ACTION ITEM: Given the material below, output exactly the lines from the line with "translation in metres" to the line with "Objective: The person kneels", both ends included, and no other lines.
★ ★ ★
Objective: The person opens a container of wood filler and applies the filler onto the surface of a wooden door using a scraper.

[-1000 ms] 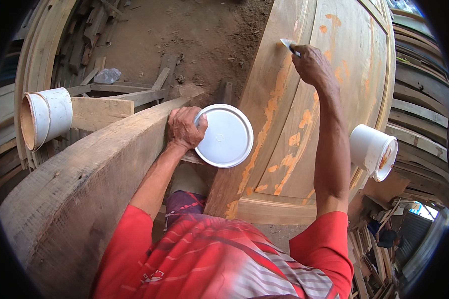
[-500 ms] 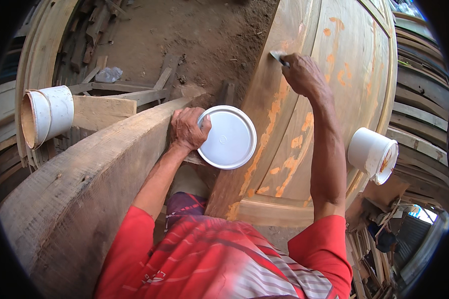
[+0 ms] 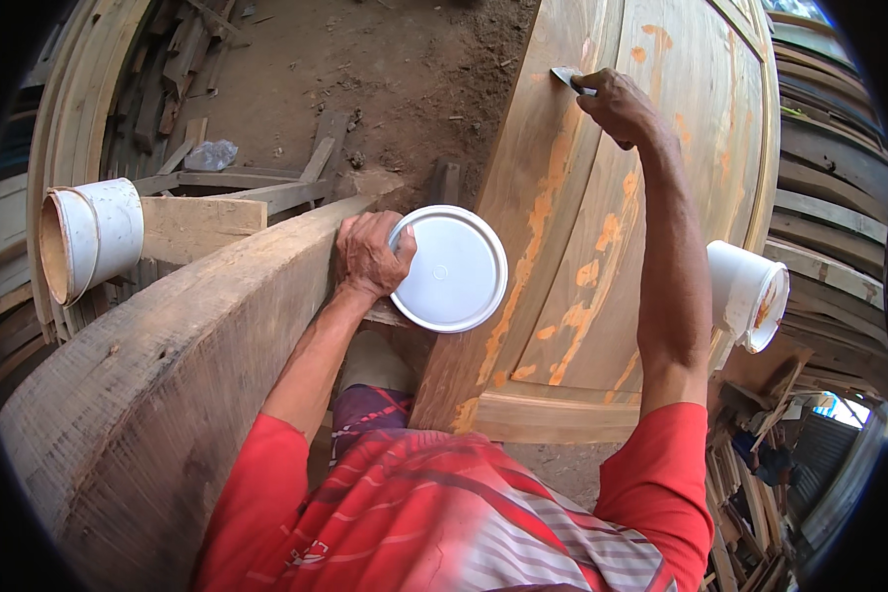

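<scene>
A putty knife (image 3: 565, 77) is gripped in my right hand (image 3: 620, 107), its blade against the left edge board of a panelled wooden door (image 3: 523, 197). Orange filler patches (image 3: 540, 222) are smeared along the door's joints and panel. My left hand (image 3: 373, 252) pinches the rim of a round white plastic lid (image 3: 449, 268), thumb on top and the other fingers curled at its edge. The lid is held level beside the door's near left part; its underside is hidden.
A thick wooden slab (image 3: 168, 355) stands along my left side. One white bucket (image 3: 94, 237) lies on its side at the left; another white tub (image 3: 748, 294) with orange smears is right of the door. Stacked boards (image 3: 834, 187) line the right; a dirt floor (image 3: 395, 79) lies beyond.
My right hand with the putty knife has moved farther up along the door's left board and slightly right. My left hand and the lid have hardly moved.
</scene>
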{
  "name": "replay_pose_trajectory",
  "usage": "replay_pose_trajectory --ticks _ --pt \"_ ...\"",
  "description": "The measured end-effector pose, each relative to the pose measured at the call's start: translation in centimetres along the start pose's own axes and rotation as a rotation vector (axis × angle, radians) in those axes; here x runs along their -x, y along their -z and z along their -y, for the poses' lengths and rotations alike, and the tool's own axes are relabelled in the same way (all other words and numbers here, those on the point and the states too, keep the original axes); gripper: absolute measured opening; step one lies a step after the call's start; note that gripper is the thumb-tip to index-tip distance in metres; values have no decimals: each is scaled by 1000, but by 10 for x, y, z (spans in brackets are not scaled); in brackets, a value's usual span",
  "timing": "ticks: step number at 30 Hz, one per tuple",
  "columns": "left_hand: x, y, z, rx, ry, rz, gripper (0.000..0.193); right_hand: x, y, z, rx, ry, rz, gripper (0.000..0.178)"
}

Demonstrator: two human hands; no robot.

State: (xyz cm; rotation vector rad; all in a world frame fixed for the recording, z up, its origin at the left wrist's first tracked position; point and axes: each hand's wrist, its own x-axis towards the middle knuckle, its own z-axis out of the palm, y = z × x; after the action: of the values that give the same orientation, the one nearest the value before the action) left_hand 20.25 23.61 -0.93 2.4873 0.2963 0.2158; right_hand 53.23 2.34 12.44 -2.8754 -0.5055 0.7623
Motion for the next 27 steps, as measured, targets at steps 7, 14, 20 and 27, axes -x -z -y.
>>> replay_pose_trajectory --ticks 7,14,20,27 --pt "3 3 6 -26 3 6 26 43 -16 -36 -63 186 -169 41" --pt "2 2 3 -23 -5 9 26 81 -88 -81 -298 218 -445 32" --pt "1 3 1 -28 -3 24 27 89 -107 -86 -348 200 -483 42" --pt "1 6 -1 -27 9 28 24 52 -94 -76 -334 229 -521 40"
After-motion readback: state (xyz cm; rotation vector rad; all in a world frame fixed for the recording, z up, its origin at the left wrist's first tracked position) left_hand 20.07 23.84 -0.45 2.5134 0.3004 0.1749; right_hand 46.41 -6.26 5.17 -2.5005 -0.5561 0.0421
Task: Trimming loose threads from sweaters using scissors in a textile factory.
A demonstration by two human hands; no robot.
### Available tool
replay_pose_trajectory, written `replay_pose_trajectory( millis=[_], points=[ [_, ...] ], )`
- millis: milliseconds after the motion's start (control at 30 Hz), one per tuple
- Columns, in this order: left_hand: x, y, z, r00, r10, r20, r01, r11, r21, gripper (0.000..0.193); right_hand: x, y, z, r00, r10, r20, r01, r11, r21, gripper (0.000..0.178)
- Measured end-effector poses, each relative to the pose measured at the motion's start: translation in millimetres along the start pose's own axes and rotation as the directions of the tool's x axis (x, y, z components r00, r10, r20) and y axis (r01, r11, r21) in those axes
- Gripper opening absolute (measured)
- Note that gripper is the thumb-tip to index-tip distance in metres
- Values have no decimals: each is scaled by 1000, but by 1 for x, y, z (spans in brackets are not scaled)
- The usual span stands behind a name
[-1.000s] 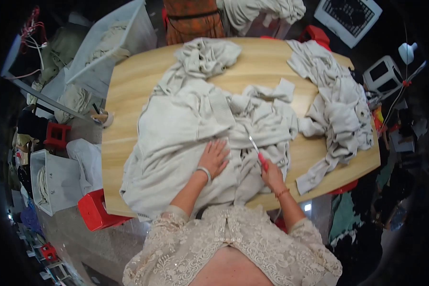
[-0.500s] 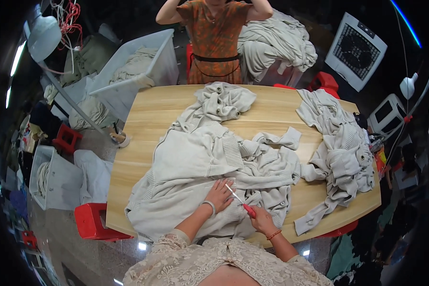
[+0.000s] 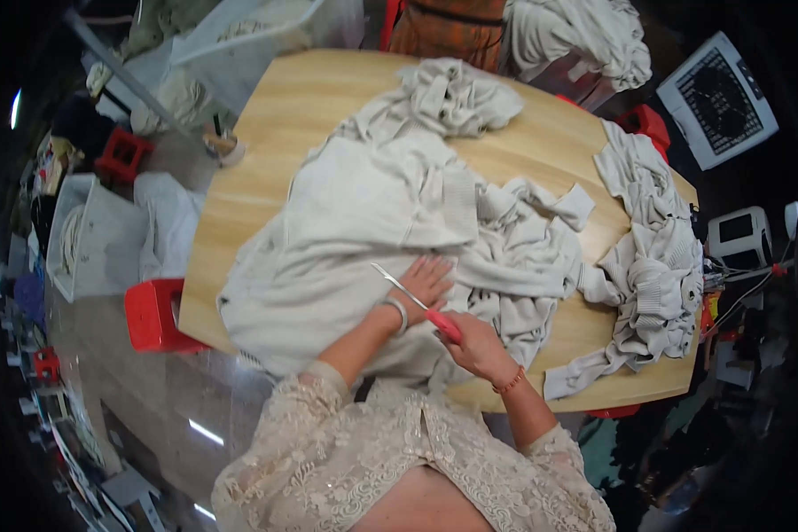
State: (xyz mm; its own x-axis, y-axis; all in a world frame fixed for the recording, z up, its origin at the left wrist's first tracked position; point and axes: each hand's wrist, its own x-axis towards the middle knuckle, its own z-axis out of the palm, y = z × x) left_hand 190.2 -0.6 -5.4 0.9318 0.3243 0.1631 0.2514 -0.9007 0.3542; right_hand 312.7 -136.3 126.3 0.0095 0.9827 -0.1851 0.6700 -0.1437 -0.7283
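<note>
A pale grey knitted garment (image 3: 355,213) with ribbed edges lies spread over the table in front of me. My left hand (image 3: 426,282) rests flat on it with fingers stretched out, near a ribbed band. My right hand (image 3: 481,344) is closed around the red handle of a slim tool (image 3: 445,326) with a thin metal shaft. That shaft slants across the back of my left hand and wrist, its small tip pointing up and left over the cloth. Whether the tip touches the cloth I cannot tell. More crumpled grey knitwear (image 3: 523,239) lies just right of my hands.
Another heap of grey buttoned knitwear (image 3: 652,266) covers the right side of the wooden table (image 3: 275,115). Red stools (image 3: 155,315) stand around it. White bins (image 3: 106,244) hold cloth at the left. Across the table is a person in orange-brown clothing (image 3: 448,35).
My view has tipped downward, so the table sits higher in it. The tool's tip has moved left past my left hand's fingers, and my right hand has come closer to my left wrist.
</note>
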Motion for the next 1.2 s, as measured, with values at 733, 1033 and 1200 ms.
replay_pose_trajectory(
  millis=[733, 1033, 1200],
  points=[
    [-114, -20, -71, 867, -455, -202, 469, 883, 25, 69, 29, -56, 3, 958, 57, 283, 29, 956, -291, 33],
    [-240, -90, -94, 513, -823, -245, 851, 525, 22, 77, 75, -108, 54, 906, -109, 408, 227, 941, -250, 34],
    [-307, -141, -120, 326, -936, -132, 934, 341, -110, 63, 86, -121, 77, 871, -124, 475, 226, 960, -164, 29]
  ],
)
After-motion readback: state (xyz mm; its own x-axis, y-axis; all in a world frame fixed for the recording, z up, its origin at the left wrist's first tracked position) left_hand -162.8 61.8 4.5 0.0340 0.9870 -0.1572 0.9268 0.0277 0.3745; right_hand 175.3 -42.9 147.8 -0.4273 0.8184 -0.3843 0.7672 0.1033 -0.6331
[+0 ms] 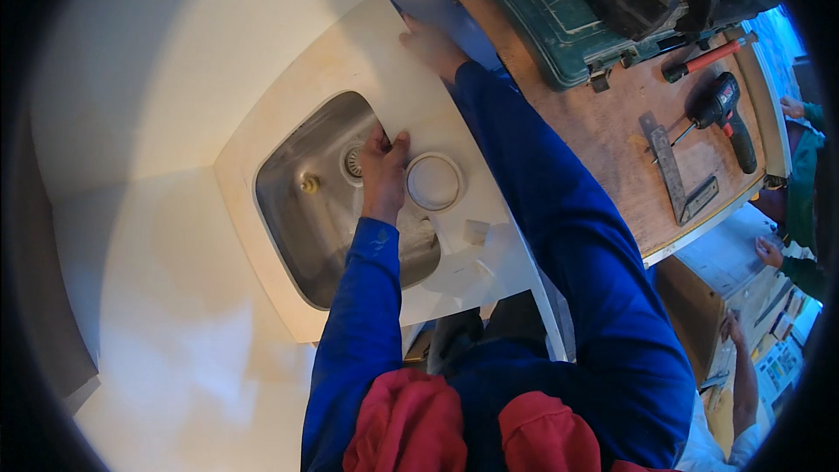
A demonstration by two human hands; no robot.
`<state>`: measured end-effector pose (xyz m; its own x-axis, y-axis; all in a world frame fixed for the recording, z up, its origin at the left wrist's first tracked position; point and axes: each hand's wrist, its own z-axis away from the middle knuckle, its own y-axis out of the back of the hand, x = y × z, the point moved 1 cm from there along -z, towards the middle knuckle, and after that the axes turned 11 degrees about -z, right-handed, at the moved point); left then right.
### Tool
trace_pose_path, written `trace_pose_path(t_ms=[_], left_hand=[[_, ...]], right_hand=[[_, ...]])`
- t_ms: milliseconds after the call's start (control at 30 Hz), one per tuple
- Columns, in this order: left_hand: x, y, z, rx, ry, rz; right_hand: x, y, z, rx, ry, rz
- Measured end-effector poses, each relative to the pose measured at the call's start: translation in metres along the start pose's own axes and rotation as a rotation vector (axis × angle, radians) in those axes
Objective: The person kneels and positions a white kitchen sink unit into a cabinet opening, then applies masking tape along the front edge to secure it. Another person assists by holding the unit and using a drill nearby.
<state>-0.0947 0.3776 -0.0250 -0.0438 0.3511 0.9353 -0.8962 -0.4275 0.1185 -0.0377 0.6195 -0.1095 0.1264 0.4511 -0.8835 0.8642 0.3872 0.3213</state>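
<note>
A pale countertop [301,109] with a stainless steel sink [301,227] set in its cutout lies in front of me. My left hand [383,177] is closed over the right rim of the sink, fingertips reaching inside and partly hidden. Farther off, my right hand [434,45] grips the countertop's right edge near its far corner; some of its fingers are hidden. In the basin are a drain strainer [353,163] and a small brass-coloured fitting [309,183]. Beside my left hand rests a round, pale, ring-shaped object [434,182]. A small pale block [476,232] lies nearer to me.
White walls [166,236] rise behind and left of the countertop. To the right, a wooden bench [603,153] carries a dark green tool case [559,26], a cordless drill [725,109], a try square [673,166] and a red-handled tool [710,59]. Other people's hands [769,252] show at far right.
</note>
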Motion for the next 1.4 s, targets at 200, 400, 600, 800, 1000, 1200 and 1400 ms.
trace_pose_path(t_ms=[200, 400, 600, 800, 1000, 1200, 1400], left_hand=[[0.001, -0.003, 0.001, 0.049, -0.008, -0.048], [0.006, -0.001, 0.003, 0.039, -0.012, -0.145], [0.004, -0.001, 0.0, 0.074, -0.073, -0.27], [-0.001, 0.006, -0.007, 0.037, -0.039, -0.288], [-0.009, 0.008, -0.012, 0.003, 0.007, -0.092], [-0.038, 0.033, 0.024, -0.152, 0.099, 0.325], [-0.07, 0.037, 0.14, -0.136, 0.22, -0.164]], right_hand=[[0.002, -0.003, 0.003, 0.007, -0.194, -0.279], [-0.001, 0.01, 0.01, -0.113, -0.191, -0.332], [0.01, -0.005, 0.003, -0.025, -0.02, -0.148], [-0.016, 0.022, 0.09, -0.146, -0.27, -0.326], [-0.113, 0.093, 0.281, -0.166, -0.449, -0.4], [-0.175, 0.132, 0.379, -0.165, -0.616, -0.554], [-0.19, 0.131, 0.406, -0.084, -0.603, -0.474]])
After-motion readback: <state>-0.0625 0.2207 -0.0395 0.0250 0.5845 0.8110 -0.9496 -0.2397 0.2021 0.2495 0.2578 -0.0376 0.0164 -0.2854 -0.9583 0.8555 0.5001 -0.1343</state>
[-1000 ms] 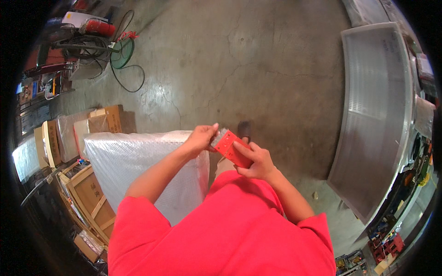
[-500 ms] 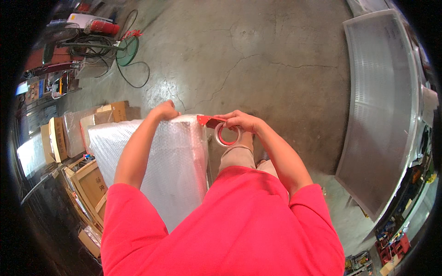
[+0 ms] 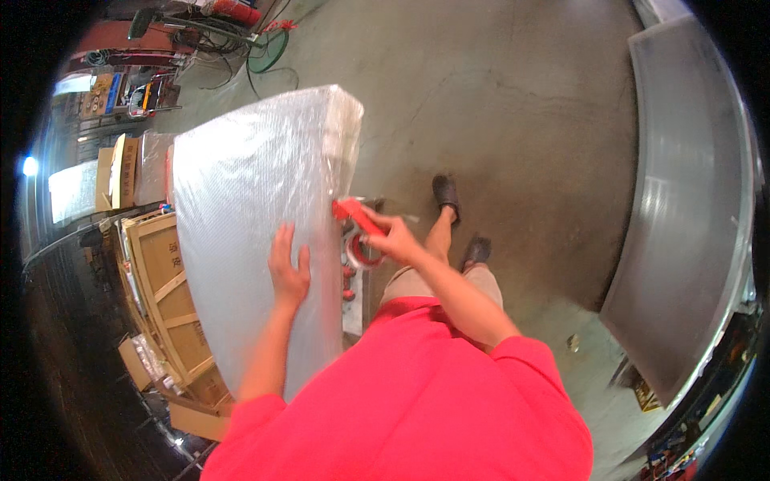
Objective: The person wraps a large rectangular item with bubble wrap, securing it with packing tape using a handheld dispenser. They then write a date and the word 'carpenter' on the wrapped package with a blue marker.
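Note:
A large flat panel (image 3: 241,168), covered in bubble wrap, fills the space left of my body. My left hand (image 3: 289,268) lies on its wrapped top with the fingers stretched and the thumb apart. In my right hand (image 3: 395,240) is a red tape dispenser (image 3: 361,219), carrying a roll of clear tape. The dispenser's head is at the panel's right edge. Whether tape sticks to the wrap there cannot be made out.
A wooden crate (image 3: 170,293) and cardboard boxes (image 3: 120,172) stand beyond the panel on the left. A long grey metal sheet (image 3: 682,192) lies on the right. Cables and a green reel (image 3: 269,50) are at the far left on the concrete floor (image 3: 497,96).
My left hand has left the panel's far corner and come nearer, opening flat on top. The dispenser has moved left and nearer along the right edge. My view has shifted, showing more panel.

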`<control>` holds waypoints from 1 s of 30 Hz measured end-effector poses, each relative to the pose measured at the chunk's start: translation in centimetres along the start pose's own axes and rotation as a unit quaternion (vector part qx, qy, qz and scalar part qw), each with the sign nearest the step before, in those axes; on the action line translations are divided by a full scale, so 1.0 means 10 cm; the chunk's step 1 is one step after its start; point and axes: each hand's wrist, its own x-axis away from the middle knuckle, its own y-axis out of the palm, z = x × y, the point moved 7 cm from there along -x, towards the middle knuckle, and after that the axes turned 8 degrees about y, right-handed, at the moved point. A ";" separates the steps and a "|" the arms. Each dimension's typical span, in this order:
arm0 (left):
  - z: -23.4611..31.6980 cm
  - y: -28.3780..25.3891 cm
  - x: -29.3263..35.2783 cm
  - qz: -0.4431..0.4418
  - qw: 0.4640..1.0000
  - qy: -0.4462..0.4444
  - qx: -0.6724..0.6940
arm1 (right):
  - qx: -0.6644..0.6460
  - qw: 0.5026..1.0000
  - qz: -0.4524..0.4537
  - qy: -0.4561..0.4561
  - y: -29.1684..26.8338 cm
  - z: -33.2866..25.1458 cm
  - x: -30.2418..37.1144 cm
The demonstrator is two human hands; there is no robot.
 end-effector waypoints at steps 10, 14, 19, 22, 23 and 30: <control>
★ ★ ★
WRITTEN REPLY:
- Measured end-effector poses, each relative to the pose measured at the call's start: translation in metres along the start pose's own axes and rotation as a rotation vector (axis × angle, radians) in those axes
Objective: The person kneels and positions a white kitchen sink unit into a cabinet opening, then applies masking tape along the front edge to secure it. Another person assists by holding the unit and using a drill nearby.

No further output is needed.